(What you are asked to do) Count lines holding the string "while" in the data that follows. Reply with one number only.

(The data)
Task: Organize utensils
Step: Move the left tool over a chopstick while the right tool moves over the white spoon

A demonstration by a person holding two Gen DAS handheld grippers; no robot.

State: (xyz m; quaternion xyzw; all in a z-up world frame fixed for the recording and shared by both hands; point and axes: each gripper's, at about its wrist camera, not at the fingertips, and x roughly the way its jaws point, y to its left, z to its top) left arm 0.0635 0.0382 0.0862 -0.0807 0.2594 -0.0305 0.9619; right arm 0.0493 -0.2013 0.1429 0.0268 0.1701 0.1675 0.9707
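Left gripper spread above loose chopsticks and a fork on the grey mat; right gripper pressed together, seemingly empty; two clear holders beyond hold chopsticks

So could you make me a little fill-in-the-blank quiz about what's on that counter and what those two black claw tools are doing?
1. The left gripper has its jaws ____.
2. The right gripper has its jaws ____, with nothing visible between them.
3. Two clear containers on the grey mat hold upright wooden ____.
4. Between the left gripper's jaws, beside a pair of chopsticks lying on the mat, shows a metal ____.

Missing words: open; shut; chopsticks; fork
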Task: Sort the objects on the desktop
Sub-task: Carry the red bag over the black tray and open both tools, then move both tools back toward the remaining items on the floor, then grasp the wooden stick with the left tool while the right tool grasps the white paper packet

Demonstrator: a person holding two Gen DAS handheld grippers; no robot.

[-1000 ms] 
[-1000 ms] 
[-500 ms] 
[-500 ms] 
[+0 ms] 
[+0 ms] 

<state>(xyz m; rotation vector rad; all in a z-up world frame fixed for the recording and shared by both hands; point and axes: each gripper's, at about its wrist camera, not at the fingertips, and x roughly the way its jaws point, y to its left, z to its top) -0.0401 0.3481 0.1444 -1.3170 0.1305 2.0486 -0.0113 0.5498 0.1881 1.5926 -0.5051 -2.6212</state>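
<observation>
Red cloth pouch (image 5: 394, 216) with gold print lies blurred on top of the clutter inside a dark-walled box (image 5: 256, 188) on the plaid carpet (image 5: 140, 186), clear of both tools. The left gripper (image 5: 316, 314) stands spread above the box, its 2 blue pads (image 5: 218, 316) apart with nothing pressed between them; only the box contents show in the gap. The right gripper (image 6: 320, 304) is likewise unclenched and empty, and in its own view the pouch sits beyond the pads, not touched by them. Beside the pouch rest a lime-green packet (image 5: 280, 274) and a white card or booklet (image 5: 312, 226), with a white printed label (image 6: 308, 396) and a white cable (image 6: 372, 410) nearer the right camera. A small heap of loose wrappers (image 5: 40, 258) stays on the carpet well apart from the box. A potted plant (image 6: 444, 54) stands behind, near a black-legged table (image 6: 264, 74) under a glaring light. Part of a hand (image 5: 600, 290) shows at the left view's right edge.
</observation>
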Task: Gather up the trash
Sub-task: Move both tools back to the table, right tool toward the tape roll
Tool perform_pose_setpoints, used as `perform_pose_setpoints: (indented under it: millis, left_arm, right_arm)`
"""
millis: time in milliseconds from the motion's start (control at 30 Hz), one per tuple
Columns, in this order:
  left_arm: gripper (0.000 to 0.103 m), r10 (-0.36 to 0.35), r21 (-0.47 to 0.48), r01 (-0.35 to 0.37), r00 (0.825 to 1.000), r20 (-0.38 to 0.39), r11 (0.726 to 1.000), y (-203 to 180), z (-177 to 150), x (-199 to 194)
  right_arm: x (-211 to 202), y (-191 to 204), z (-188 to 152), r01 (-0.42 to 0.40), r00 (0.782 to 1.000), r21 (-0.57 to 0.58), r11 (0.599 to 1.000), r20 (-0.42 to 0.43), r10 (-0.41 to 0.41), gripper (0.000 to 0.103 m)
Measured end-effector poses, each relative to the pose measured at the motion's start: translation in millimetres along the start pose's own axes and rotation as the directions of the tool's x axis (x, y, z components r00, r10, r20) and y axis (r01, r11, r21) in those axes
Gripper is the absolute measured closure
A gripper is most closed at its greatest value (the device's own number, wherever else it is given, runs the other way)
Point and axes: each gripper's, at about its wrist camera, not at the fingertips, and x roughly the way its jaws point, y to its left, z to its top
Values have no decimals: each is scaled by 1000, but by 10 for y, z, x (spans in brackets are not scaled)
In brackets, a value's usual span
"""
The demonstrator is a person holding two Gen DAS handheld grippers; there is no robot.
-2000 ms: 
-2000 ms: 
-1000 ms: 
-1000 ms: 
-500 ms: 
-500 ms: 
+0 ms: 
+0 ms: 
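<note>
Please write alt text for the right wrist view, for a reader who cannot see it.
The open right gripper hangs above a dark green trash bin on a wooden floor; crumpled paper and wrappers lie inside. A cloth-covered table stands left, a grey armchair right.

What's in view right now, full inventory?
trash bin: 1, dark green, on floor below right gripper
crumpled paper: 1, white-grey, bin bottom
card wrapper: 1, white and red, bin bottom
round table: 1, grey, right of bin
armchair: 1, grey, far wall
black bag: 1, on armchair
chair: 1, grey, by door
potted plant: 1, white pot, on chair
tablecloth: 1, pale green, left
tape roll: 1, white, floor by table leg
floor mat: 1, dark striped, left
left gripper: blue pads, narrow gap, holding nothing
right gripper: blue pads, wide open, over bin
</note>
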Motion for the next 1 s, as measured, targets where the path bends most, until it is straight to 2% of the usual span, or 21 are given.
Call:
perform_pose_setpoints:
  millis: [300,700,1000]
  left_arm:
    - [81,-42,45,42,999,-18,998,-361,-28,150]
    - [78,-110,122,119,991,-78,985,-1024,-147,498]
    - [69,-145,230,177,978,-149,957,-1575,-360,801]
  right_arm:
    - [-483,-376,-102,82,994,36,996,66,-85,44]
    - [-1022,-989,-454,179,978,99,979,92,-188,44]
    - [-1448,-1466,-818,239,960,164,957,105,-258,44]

(Task response) 2